**Exercise instructions**
For every line in the data below that contains "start", copy the line.

*****

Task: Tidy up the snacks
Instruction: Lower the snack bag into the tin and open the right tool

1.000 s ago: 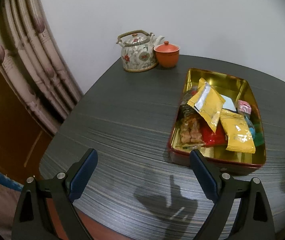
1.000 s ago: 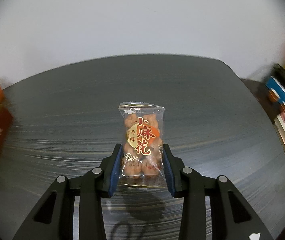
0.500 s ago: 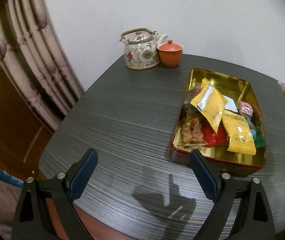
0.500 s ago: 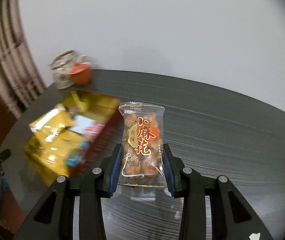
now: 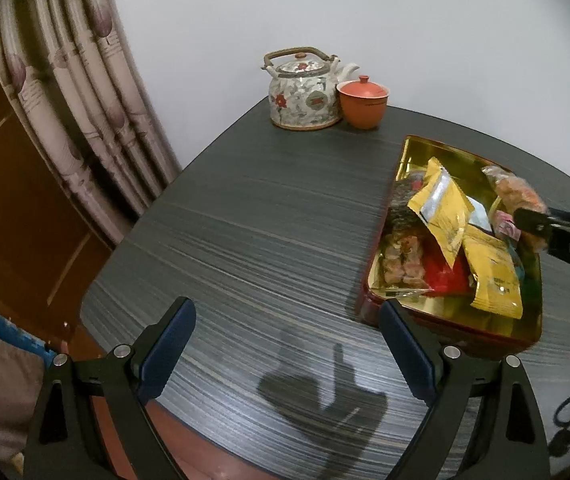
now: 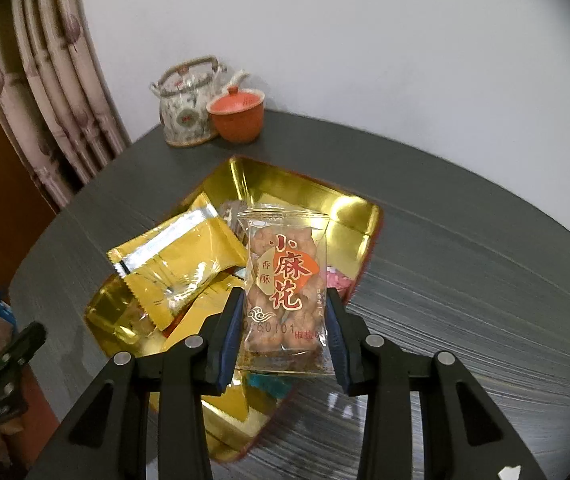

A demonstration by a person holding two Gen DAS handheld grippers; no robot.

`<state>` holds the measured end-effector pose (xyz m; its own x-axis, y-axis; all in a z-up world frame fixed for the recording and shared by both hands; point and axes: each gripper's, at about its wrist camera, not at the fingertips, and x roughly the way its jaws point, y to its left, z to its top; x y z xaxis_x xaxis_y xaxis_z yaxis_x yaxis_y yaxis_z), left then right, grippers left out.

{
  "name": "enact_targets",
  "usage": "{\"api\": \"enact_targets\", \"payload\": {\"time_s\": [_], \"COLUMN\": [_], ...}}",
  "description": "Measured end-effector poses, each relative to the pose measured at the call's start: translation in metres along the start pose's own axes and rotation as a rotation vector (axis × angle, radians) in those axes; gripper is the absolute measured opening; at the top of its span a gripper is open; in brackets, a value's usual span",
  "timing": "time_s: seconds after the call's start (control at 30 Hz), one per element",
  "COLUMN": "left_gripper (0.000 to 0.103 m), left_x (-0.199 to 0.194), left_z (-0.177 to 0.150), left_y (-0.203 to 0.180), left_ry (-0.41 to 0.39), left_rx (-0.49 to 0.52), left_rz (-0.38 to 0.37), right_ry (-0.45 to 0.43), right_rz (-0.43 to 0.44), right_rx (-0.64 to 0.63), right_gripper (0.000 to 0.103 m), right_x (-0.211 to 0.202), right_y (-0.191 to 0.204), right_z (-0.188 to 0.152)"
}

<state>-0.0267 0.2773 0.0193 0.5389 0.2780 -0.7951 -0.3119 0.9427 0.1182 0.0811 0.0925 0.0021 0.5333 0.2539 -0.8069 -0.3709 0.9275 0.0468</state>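
Note:
A gold tin tray [image 5: 425, 148] with a red outer wall sits on the dark table and holds several snacks: two yellow packets [image 5: 445, 212], a red one [image 5: 443, 276] and a clear packet of fried twists [image 5: 403, 260]. My right gripper [image 6: 285, 328] is shut on another clear packet of fried twists [image 6: 285, 276] with an orange label, held upright above the tray [image 6: 349, 216]. In the left wrist view this packet [image 5: 513, 192] hangs over the tray's right side. My left gripper [image 5: 285, 348] stands open over bare table, left of the tray's near corner.
A flowered teapot [image 5: 305, 92] and an orange lidded cup [image 5: 363, 100] stand at the table's far corner by the white wall. A curtain [image 5: 77, 92] and a wooden door lie beyond the table's left edge. Bare tabletop stretches left of the tray.
My right gripper has swung left with the twist packet, from over bare table to above the tray, and now shows at the left view's right edge. The left gripper has stayed put.

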Motion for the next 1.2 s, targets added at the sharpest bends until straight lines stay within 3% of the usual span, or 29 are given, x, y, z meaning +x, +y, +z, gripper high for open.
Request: {"api": "enact_targets", "payload": {"time_s": [0.4, 0.63, 0.77, 0.83, 0.9, 1.03, 1.13, 1.2], "left_gripper": [0.093, 0.093, 0.093, 0.093, 0.093, 0.093, 0.093, 0.093], "left_x": [0.001, 0.001, 0.001, 0.001, 0.000, -0.002, -0.004, -0.005], "left_z": [0.002, 0.002, 0.001, 0.001, 0.001, 0.001, 0.000, -0.002], "left_y": [0.002, 0.002, 0.001, 0.000, 0.000, -0.003, -0.006, -0.009], "left_ry": [-0.006, -0.007, -0.010, -0.009, -0.011, -0.018, -0.019, -0.020], "left_rx": [-0.003, 0.001, 0.006, 0.005, 0.006, 0.017, 0.023, 0.029], "left_rz": [0.004, 0.004, 0.006, 0.006, 0.006, 0.006, -0.003, -0.007], "right_ry": [0.067, 0.067, 0.047, 0.020, -0.008, -0.056, -0.057, -0.065], "right_rz": [-0.046, -0.052, -0.052, -0.044, -0.038, -0.035, -0.047, -0.060], "right_rx": [0.053, 0.044, 0.043, 0.050, 0.055, 0.042, 0.042, 0.035], "right_gripper": [0.036, 0.039, 0.048, 0.056, 0.072, 0.076, 0.094, 0.095], "right_x": [0.044, 0.045, 0.034, 0.022, 0.009, -0.020, -0.034, -0.042], "right_y": [0.005, 0.006, 0.007, 0.007, 0.008, 0.014, 0.017, 0.021], "right_z": [0.008, 0.002, -0.001, -0.006, -0.010, -0.025, -0.038, -0.047]}}
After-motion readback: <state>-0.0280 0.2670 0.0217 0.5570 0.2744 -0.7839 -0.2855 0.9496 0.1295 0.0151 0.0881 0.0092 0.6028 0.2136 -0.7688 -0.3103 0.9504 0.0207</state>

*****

**Solution to the exercise**
  "description": "Measured end-effector poses, each relative to the pose measured at the call's start: translation in metres along the start pose's own axes and rotation as a rotation vector (axis × angle, radians) in those axes; gripper is the absolute measured opening; at the top of its span a gripper is open; in brackets, a value's usual span",
  "timing": "time_s: seconds after the call's start (control at 30 Hz), one per element",

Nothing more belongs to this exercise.